Have you checked the children?
This is the question posed to mousy babysitter Carol Kane via creepy unsolicited phone call in 1979’s When a Stranger Calls. Kane has the police trace the line and gets the shock of a lifetime when an officer tells her: the calls are coming from inside the house – get out of there, now!
There’s something very unsettling about the thought of leaving a vulnerable child in the care of some unfamiliar person. It’s a real fear, especially if you’re a parent. What’s scarier than a child – your own child – being in danger, and being unable to help them? And despite being an idea ripe for exploration, “nannysploitation” surprisingly hasn’t been too done to death – especially when dealing with the safety of the children. Aside from When a Stranger Calls, the babysitter movies of the ’80s and ’90s were primarily a positive affair, finding the caregiver and kids either singing at a blues club, or at their darkest, covering up the death of the nanny while still finding time to party. Still, the bleaker entries involving an evil au pair never dealt with the sitter harming the kids; it was always the sitter trying to destroy the family (see: The Babysitter, The Hand that Rocks the Cradle).

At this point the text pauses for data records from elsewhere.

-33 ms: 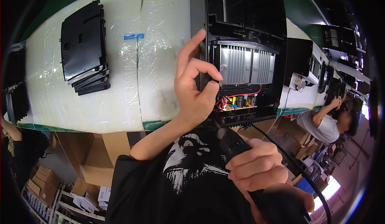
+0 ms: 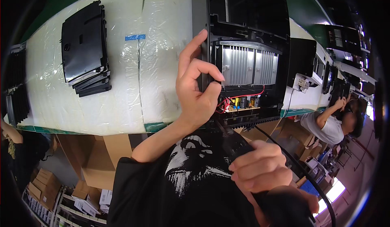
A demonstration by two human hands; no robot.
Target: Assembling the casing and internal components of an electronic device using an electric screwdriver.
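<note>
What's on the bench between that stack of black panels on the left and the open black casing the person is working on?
In the head view, only plastic-wrapped white bench lies between the stack of black panels and the open black casing, apart from a small blue tape strip and a seam in the wrap.

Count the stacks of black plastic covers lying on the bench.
2: one stack lies left of the left hand; another stack lies at the bench's far left edge, partly cut off. More may be hidden.
</note>
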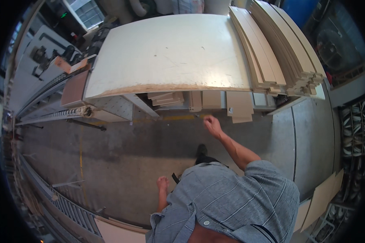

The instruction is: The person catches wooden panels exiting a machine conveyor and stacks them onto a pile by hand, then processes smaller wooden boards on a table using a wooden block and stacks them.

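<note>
My right hand (pixel 212 126) is raised in front of me, its fingers curled into a loose fist with nothing showing in it. It is nearest the front edge of a white-topped workbench (pixel 170 52), apart from it. My left hand (pixel 163 183) hangs low by my side over the concrete floor, fingers curled in, and holds nothing I can see. The bench top is scuffed, with a worn brown front edge. Long tan board strips (pixel 261 48) lie stacked along its right side, beside a second, taller stack (pixel 292 44).
Under the bench, a shelf holds board pieces (pixel 166 98) and a tan panel (pixel 239 106) sticking out. To the left runs a metal rail machine (pixel 65 115). A roller conveyor (pixel 75 210) lies at lower left. Leaning boards (pixel 322 200) and a loaded rack (pixel 355 129) stand at right.
</note>
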`<state>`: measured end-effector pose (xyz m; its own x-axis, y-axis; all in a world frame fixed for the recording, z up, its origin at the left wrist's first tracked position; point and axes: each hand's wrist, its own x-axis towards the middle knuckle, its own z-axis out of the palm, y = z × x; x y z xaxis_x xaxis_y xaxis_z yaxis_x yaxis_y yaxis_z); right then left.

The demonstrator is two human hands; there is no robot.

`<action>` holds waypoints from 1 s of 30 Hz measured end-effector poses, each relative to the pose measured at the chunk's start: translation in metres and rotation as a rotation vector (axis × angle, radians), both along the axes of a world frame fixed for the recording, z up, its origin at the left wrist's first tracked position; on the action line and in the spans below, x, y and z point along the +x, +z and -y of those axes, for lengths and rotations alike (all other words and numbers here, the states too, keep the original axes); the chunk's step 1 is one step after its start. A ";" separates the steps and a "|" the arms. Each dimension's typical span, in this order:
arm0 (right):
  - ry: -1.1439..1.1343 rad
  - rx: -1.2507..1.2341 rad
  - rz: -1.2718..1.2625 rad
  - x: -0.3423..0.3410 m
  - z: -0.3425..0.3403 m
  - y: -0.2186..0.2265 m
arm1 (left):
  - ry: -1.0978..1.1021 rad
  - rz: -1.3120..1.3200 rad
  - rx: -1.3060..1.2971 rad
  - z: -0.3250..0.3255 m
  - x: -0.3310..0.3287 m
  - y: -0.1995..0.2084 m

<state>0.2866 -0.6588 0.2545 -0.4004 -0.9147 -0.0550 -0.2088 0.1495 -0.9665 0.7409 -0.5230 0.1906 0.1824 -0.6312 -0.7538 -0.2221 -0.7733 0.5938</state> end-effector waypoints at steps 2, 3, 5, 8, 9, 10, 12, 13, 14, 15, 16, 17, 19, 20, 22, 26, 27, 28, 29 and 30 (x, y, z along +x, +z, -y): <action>-0.036 -0.086 -0.109 -0.011 0.030 0.045 | 0.034 -0.040 -0.013 0.020 -0.021 0.007; -0.072 -0.106 -0.111 -0.016 0.044 0.074 | -0.001 -0.018 -0.021 0.033 -0.034 0.014; -0.122 -0.110 -0.099 -0.033 0.068 0.119 | -0.044 0.004 -0.028 0.059 -0.058 0.027; -0.221 -0.151 -0.215 -0.065 0.099 0.152 | -0.017 -0.110 -0.096 0.095 -0.087 0.035; -0.220 -0.153 -0.213 -0.075 0.111 0.151 | -0.026 -0.109 -0.099 0.105 -0.097 0.039; -0.264 -0.205 -0.284 -0.087 0.120 0.145 | -0.037 -0.108 -0.100 0.113 -0.104 0.040; -0.296 -0.265 -0.350 -0.103 0.133 0.132 | -0.053 -0.098 -0.103 0.126 -0.110 0.039; -0.314 -0.269 -0.485 -0.110 0.137 0.126 | -0.076 -0.092 -0.102 0.135 -0.113 0.039; -0.334 -0.275 -0.621 -0.116 0.143 0.121 | -0.070 -0.092 -0.107 0.143 -0.116 0.039; -0.355 -0.205 -0.584 -0.107 0.149 0.127 | -0.089 -0.087 -0.132 0.149 -0.115 0.042; -0.344 -0.211 -0.586 -0.106 0.153 0.130 | -0.119 -0.088 -0.156 0.156 -0.120 0.045; -0.372 -0.166 -0.566 -0.105 0.158 0.134 | -0.106 -0.092 -0.161 0.167 -0.124 0.048; -0.419 -0.129 -0.569 -0.099 0.165 0.137 | -0.050 -0.151 -0.282 0.191 -0.133 0.061; -0.414 -0.133 -0.591 -0.096 0.165 0.136 | -0.033 -0.159 -0.289 0.203 -0.137 0.071; -0.417 -0.124 -0.612 -0.098 0.162 0.130 | -0.070 -0.058 -0.464 0.237 -0.154 0.113; -0.431 -0.061 -0.600 -0.100 0.155 0.124 | 0.078 -0.089 -0.803 0.305 -0.171 0.175; -0.430 -0.075 -0.612 -0.102 0.153 0.124 | 0.096 -0.124 -0.875 0.322 -0.176 0.204; -0.449 -0.118 -0.599 -0.100 0.153 0.125 | 0.111 -0.158 -0.947 0.338 -0.179 0.233; -0.458 -0.069 -0.619 -0.098 0.152 0.127 | 0.091 -0.209 -1.043 0.352 -0.181 0.260; -0.470 -0.020 -0.641 -0.099 0.154 0.130 | 0.070 -0.263 -1.138 0.365 -0.185 0.290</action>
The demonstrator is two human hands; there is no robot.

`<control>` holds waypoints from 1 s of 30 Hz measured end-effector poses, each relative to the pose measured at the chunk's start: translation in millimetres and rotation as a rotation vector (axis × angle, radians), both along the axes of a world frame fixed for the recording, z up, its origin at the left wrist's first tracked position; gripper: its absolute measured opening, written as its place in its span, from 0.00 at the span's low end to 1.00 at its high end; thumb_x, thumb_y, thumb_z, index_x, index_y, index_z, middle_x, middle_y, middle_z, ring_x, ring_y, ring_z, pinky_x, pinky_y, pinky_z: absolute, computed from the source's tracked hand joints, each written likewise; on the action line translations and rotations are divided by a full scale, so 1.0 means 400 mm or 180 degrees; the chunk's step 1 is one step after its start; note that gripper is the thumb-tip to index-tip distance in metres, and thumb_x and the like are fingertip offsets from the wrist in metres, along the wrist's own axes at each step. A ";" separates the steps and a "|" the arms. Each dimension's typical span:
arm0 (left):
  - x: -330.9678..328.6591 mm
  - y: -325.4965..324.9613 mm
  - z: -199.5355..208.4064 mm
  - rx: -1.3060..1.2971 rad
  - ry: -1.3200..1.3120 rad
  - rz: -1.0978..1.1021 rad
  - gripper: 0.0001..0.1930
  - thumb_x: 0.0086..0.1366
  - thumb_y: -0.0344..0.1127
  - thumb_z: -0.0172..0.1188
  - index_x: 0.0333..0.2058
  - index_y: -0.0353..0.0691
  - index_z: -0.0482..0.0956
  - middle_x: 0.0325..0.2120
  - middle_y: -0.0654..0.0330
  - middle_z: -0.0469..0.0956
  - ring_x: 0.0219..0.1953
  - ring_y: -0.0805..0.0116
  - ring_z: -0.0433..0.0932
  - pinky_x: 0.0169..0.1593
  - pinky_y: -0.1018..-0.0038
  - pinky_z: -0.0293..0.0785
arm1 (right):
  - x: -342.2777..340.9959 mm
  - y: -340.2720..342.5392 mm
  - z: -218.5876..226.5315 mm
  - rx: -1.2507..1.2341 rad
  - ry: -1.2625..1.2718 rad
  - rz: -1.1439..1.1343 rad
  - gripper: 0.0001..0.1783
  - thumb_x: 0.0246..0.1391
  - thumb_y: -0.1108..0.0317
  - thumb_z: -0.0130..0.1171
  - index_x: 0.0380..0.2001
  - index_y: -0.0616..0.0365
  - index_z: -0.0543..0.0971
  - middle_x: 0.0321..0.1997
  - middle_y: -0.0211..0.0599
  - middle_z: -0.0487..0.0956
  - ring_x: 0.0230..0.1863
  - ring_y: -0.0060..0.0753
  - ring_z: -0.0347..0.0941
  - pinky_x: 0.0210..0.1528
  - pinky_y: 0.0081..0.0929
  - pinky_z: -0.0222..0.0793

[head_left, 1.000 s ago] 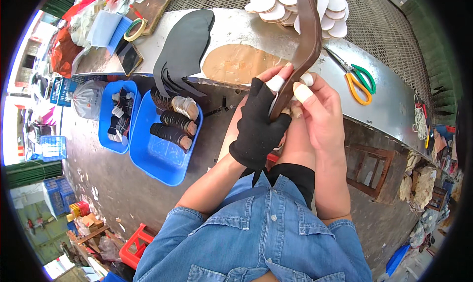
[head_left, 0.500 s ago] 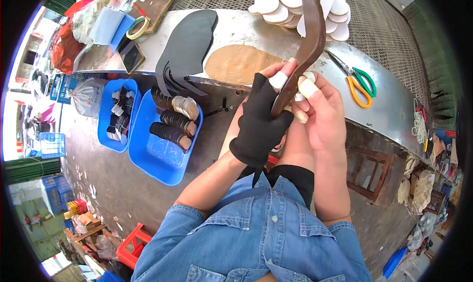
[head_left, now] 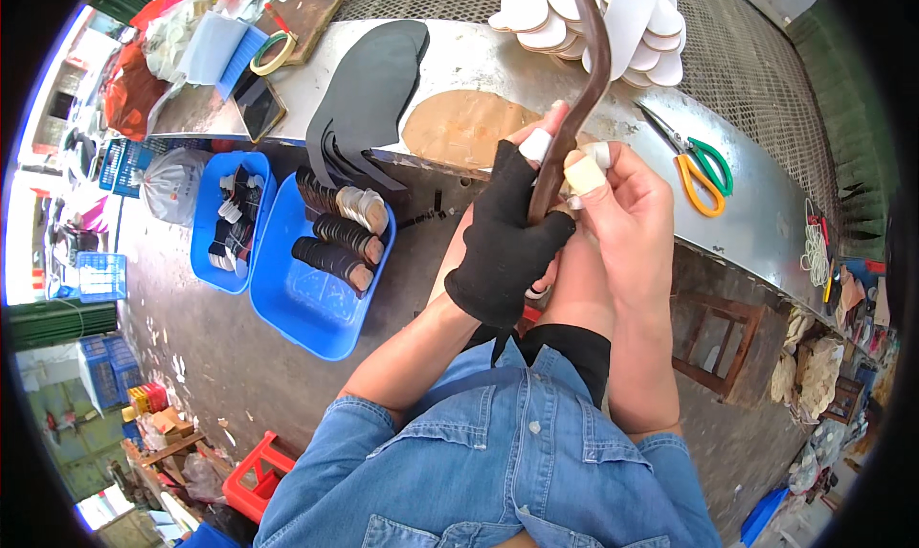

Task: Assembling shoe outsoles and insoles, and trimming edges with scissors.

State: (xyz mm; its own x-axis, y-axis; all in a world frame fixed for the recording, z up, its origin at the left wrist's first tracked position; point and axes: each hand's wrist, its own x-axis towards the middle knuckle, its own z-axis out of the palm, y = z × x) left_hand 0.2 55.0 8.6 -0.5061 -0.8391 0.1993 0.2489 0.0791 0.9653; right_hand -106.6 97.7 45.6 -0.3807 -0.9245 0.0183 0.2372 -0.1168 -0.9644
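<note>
A long dark-brown leather-like strip [head_left: 586,93] rises from between my hands toward the far side of the bench. My left hand [head_left: 512,227], in a black fingerless glove with a white wrap on one finger, closes around its lower end. The right hand [head_left: 617,199] is bare, with white and yellowish tape on its fingertips. Its thumb and index finger pinch at the strip's right edge. Beyond my left hand lies a tan sole-shaped piece [head_left: 464,129], with a dark grey sheet [head_left: 369,89] cut into strips at one end beside it.
White sole-shaped pieces [head_left: 550,31] are piled on the mesh [head_left: 737,60]. Scissors [head_left: 694,160] with green and orange handles lie to the right. Blue bins [head_left: 287,309] with dark stacked pieces stand at left, below a phone [head_left: 257,106] and tape roll [head_left: 273,52]. A red stool [head_left: 258,476] stands lower left.
The strip has turned more edge-on and its upper end has shifted left. My right thumb has moved up and left along its edge; the left hand keeps its hold.
</note>
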 end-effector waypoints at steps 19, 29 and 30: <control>0.013 -0.008 0.016 -0.0626 -0.0147 0.0127 0.37 0.50 0.21 0.53 0.62 0.43 0.58 0.55 0.51 0.60 0.55 0.60 0.65 0.57 0.71 0.61 | -0.008 0.009 0.008 0.0043 -0.0519 0.0262 0.08 0.51 0.72 0.61 0.34 0.63 0.77 0.25 0.24 0.75 0.23 0.08 0.65 0.24 0.08 0.58; 0.014 0.001 0.011 -0.0305 0.0011 0.0041 0.37 0.51 0.20 0.52 0.62 0.43 0.57 0.53 0.53 0.63 0.52 0.63 0.67 0.55 0.72 0.63 | -0.006 0.012 -0.028 -0.0230 -0.0526 0.0488 0.05 0.50 0.75 0.61 0.29 0.64 0.76 0.25 0.24 0.75 0.25 0.10 0.67 0.27 0.11 0.61; 0.017 0.003 0.006 -0.0095 0.0015 -0.0033 0.37 0.50 0.19 0.52 0.62 0.44 0.57 0.52 0.53 0.64 0.52 0.63 0.67 0.55 0.72 0.63 | -0.005 0.016 -0.030 -0.0158 -0.0437 0.0468 0.05 0.50 0.74 0.60 0.29 0.64 0.76 0.25 0.23 0.75 0.25 0.10 0.67 0.28 0.11 0.61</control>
State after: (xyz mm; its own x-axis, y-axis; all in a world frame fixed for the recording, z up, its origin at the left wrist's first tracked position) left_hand 7.1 56.4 11.0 -0.5137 -0.8275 0.2266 0.2543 0.1054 0.9614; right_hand -108.7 104.0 33.8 -0.2439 -0.9695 0.0225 0.3840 -0.1178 -0.9158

Enter Emelie, a movie that finally explores what it would be like to leave your tots alone with a dangerous person who isn’t who they say they are.
Emelie sees a couple hiring a babysitter so that they can finally have a free night out on the town to enjoy their anniversary. Little do they know the girl they bring into their home is an unhinged psychopath with an agenda all her own. The night’s activities don’t include puzzles and games, but rather cruelty and psychological torture.
Prior to watching the movie, I saw the promotional image floating around online of a child holding a gun to a woman’s head – and I was immediately on board. It’s an awesome and subversive image that seems to let on that this movie was going to be dangerous and unpredictable. And while there are a few uncomfortable scenes early on, the movie is largely muddled and largely uninteresting. Furthermore, due to the inclusion of a wholly unnecessary backstory, we discover our protagonist’s motivations and suddenly all those previous uncomfortable scenes are rendered powerless – because now they just don’t make sense – and will most likely leave viewers asking, “why’d she do those things?”
The kids are pretty solid actors, but even still everyone seems so bored and subdued considering the subject matter, turning in bare minimum performances. Sarah Bolger, who plays our nasty nanny, is painfully placid to the point where she almost seems disinterested. This, too, stands in stark contrast to her motivations. It also stands in contrast to the situations the characters find themselves in. I can’t speak for today’s kids, but back when I was only so old that I required a babysitter, had said sitter done anything like Emelie does in the film, I would have been screaming my head off and running for the front door immediately.
In the end, Emelie suffers from jamming idiot logic (a slasher mainstay) into a film that feels like it wants to be an interesting psychological thriller, and I don’t think you can have both – at least not in today’s movies – without the end result feeling cheap or dumb, or having the viewer feel cheated. Emelie never goes full throttle in either direction; it just sort of hovers in a safe space where our lead drags her wards from one malevolent scene to the next without repercussion or reaction. The movie would have been much stronger had the filmmakers either cut the backstory and made Emelie a mysterious and truly dangerous presence, or included her backstory but made her much less evil, maybe even sympathetic.
All I know is: if I ever have kids, I’m skippin’ the sitter.